West Hotel Project Sold in Sheriff’s Sale
The unfinished Commutator/West Hotel project on Second Avenue in Minneapolis’ North Loop

West Hotel Project Sold in Sheriff’s Sale

Mortgagor Onward Investors could take control of property.

The Commutator/West Hotel project on Second Avenue in Minneapolis’ North Loop has been sitting, unfinished and seemingly untouched, for over two years now. Its complex of historic buildings is wrapped in a Tyvek-like material, waiting for additional construction financing on the complex redevelopment. What was envisioned as a 123-room boutique hotel and lifestyle complex (spa, restaurants), with a $62 million budget, became a financial albatross for its developers, David Wilson and John Gross (dba Commutator LLC), who may lose their investment altogether.

The duo began work on the development—which was to mesh two 19th-century buildings with a new-build modern structure—before the pandemic. That was during a stable interest-rate period, when downtown Minneapolis was not viewed as a high-risk lending environment. One of the buildings, the historic Commutator Foundry, had to be relocated off its foundation for a period of months by an out-of-state specialist contractor.

The financial institution that made the mortgage loan was sold to an entity that no longer wanted the loan, which pushed the developers back into the financing market in the post-pandemic period. At that point, a lender could not be found, and the project fell into foreclosure in 2023. Then, local real estate firm Onward Investors stepped in to carry the mortgage while the developers sought the remaining construction financing.

In early 2024, Gross and Wilson believed they would resume construction at midyear, but a construction loan never materialized. Onward subsequently foreclosed on its mortgage, which was sold for roughly $30 million in a September Hennepin County Sheriff’s sale. The buyer: Onward. Because Commutator has until Nov. 29 to “redeem” the project from foreclosure, Onward declined comment other than to confirm the details in the public record. (Onward is actively accumulating property in the city; it recently bought the Wells Fargo Tower and Ameriprise Tower in downtown Minneapolis.)
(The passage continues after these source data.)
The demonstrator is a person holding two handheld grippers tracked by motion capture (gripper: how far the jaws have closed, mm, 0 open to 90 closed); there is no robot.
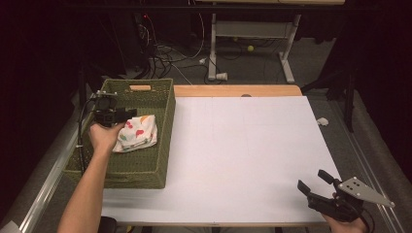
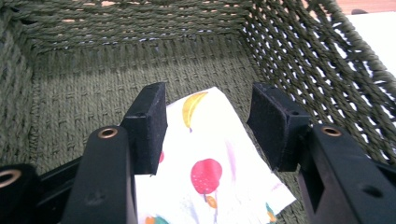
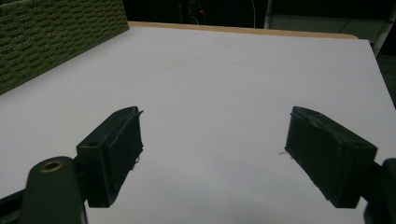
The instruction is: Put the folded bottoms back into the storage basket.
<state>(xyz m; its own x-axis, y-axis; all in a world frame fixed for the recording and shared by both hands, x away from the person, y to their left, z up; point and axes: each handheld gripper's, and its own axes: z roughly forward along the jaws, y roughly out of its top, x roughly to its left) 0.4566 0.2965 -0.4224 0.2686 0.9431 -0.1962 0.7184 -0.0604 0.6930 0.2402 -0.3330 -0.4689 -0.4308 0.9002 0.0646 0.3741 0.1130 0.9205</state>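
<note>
High view: one green woven basket point(image 1: 160, 145) holds one fruit-print cloth point(image 1: 137, 133); left gripper point(image 1: 127, 113) spread above it, right gripper point(image 1: 313, 180) spread, empty.

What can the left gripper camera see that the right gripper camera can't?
The left gripper view looks inside the green woven basket, where a folded cloth with fruit prints lies under the open left gripper. The right gripper view instead looks over the bare white table, with the open right gripper above it. Both catch the basket, which the right gripper view sees from outside.
</note>
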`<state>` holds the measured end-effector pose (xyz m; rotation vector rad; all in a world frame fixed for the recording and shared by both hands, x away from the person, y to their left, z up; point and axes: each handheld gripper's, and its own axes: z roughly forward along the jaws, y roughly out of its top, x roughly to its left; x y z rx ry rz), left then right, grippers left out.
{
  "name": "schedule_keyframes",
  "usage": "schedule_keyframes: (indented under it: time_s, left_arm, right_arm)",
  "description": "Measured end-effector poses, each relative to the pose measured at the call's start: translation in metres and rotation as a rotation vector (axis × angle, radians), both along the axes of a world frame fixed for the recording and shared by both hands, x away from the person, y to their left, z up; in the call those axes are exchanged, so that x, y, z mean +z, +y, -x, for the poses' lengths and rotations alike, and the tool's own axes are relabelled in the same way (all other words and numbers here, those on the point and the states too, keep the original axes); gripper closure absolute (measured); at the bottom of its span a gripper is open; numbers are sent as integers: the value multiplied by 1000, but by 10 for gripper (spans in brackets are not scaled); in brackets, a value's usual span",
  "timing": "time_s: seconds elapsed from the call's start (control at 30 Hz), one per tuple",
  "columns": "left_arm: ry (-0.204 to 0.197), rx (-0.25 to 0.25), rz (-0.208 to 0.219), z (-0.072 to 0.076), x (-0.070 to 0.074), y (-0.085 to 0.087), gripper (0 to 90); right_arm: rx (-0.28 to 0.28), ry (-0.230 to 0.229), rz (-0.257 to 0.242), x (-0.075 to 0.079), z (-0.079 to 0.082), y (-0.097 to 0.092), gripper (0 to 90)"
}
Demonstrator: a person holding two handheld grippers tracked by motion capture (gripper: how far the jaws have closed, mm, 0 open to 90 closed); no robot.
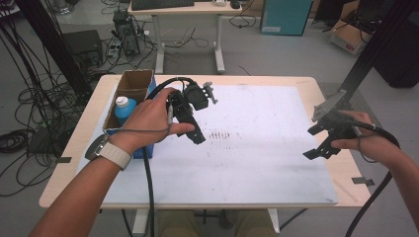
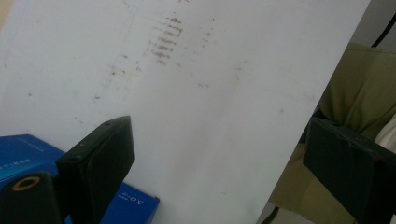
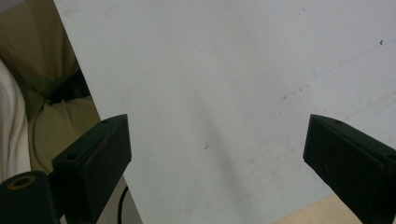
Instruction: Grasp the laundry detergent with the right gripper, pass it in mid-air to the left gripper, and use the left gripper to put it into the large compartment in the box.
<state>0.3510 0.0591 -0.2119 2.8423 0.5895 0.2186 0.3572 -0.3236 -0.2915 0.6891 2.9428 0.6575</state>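
At the left edge of the pale wooden bench (image 1: 74, 143) an open brown cardboard box (image 1: 132, 84) holds a blue plastic bottle with a white cap (image 1: 123, 109), and a flat blue carton (image 2: 133, 205) lies just beside it at the border of the large white sheet (image 1: 257, 163) that covers most of the bench top. Over that corner the left hand (image 1: 148, 121) holds the left gripper (image 1: 196, 134) tilted down toward the sheet, near a patch of brownish smudges (image 1: 220, 134); its jaws stand wide with nothing between them. Whether the tips touch the sheet is hard to tell from above. Well apart, at the right edge of the sheet, the right hand (image 1: 368, 140) holds the right gripper (image 1: 311, 143) above the surface, jaws likewise spread wide and empty over white sheet and a strip of bare wood.
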Motion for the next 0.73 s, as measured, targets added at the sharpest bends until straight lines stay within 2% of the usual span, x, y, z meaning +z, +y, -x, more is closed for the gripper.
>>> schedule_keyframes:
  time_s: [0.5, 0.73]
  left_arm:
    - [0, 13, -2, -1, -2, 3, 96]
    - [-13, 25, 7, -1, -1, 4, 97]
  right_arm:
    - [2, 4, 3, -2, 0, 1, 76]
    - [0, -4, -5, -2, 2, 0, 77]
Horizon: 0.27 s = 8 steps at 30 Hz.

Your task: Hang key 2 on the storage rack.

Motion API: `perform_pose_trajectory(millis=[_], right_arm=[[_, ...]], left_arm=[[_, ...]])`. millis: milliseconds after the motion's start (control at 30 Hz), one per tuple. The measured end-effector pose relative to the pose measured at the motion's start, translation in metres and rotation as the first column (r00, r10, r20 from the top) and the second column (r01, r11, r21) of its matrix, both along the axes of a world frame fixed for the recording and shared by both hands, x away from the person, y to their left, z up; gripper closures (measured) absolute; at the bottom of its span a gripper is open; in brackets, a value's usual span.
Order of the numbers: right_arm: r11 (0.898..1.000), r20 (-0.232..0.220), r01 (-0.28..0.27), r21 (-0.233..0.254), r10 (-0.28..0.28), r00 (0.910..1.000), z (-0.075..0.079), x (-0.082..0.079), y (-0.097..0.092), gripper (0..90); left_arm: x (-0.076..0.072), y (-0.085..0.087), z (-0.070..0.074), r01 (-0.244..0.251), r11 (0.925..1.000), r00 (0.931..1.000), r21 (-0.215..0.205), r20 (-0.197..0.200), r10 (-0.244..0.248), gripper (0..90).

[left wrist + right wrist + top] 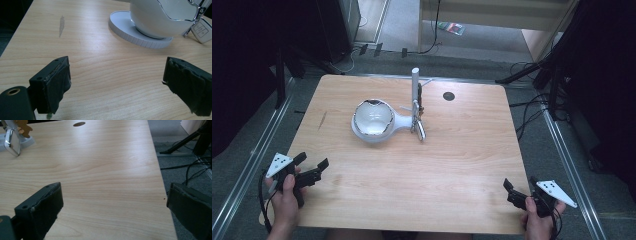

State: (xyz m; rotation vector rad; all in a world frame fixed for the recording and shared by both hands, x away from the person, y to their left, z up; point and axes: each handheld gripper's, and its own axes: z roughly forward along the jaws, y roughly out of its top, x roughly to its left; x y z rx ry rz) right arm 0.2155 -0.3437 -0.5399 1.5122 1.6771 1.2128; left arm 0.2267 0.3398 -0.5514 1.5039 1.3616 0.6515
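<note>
A white bowl-shaped holder [373, 119] with a chrome rim stands on a round white base in the middle of the far half of the wooden table [452, 165]. A white post [415, 82] rises at its right, and a bunch of keys [418, 125] hangs from it down to the tabletop. In the left gripper view the bowl [155, 17] and a white key fob [202, 30] lie ahead. My left gripper [313, 160] is open at the near left corner, nothing between its jaws [117, 75]. My right gripper [519, 181] is open at the near right corner [112, 200], also empty.
A dark round hole [448, 96] sits in the table's far right part, also seen from the right gripper [79, 124]. A key fob [11, 141] and a brown charm [23, 127] lie far left there. Cables [532, 107] run over the floor beyond the right edge.
</note>
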Motion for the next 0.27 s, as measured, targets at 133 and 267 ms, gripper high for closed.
perform_pose_trajectory(millis=[133,267], right_arm=[[1.000,0.004,-0.013,-0.014,0.013,0.9999,-0.0029,0.0019,0.0030,0.4],[1.000,0.001,-0.014,-0.003,0.014,0.9999,-0.0033,0.0025,0.0021,0.4]], left_arm=[[0.0002,-0.0002,0.0000,0.001,1.0000,1.0000,0.001,-0.001,-0.001,8.1],[0.0005,-0.0002,0.0002,0.005,1.0000,1.0000,0.006,-0.006,-0.005,8.1]])
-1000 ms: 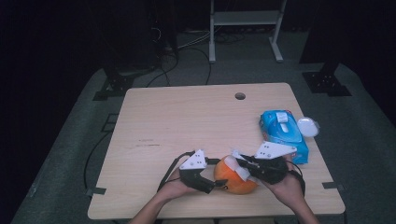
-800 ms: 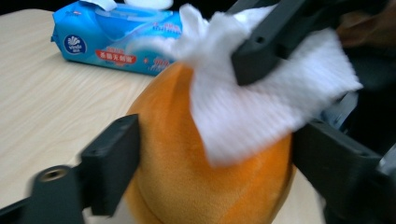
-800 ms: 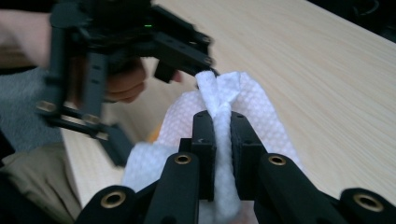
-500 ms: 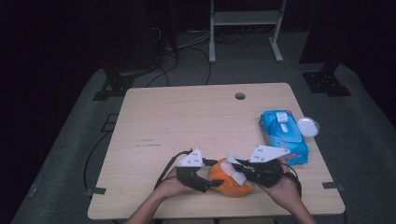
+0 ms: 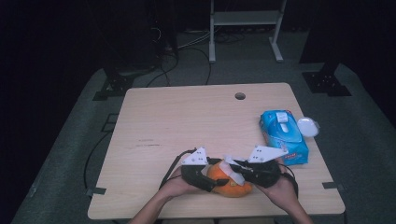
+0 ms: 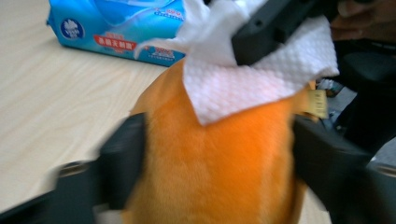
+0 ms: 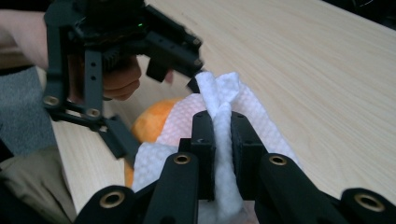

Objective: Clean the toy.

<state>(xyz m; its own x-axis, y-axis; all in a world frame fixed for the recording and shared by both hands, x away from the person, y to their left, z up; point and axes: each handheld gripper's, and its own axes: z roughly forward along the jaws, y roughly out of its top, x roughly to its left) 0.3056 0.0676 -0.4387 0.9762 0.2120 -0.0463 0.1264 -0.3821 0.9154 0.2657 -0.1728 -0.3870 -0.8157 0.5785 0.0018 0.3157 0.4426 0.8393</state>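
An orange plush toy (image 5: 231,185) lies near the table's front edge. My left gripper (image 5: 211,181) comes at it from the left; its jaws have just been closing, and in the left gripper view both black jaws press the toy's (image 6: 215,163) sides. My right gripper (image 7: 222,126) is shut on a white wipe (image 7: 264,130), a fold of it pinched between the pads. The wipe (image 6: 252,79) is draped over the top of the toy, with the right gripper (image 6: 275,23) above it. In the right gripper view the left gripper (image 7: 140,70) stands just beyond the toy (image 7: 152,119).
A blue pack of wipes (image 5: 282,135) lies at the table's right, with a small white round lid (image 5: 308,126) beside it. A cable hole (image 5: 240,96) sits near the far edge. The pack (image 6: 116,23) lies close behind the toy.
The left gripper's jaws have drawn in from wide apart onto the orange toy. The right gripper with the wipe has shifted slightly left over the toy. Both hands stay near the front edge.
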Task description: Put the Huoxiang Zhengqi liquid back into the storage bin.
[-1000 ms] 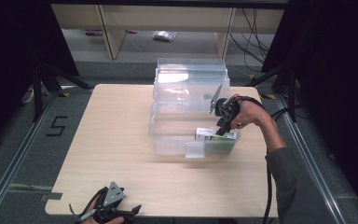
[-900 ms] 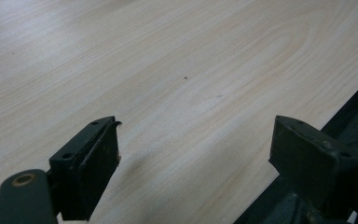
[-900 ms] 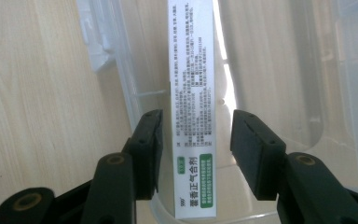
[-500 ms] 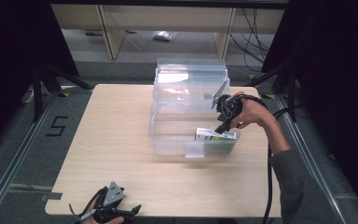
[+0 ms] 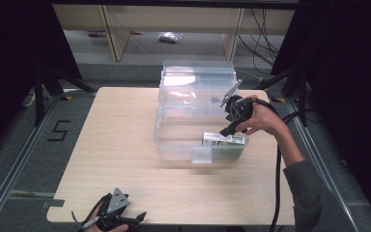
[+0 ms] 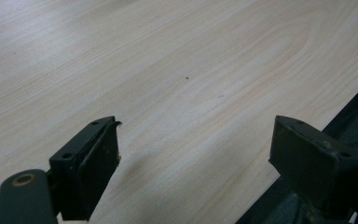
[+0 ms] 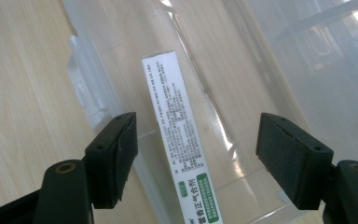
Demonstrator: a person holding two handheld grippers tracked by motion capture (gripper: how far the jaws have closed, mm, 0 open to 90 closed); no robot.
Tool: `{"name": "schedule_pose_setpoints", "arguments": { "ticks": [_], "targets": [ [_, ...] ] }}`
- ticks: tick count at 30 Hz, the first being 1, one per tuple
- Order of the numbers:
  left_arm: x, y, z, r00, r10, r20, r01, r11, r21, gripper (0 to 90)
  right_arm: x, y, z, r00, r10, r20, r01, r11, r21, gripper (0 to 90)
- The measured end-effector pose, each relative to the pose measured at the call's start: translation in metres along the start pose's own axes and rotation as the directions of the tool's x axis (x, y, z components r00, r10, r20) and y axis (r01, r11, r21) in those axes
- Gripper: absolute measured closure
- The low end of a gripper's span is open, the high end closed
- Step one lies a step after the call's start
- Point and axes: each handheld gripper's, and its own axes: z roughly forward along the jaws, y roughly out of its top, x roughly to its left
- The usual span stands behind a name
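At right of centre, the right gripper (image 5: pixel 228 126), its jaws just opening wide, hovered over the white-and-green carton (image 5: pixel 223 139), which lay crosswise in the clear bin (image 5: pixel 174 145), untouched; the left gripper (image 5: pixel 110 218) idled open at the frame's bottom.

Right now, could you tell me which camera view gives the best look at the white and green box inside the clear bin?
The right gripper view: the box lies close below the open right gripper, its printed label showing. In the high view the box is small, at the near right of the clear bin. The left gripper view looks at the bare table.
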Motion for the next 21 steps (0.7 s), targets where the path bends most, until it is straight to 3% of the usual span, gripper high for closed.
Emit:
{"name": "schedule_pose_setpoints", "arguments": {
  "ticks": [1, 4, 9, 17, 21],
  "targets": [
    [0.001, 0.000, -0.001, 0.9999, 0.012, 0.001, -0.012, 0.9999, 0.011, 15.0, 0.001, -0.001, 0.000, 1.0000, 0.008, 0.001, -0.008, 1.000, -0.003, 30.3],
    [0.000, 0.000, 0.000, 1.0000, -0.008, -0.002, 0.007, 1.0000, -0.005, 15.0, 0.001, -0.002, 0.000, 0.9998, 0.020, 0.009, -0.020, 1.000, -0.009, 29.3],
    [-0.001, 0.000, 0.000, 0.9998, -0.017, 0.009, 0.017, 0.9998, -0.012, 15.0, 0.003, -0.005, -0.002, 0.9967, 0.079, 0.019, -0.078, 0.996, -0.038, 28.1],
    [0.000, 0.000, 0.000, 1.0000, -0.003, 0.000, 0.003, 1.0000, -0.003, 15.0, 0.008, -0.005, -0.001, 0.9925, 0.107, 0.060, -0.103, 0.993, -0.061, 25.4],
    [0.000, 0.000, 0.000, 1.0000, -0.002, -0.002, 0.002, 1.0000, -0.002, 15.0, 0.011, -0.005, 0.000, 0.9918, 0.114, 0.057, -0.109, 0.991, -0.082, 25.1]
  ]
}}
In a brief interview, Wilson said the developers continue to work to obtain new financing and redeem the property before it passes to Onward on Nov. 30. Should Onward take ownership, it will have the option to finish the project, rethink it, or find another buyer, though the project’s challenges in attracting completion financing would perhaps render that option remote. (The developers did propose shifting part of the project to apartments in 2021 to better attract financing.)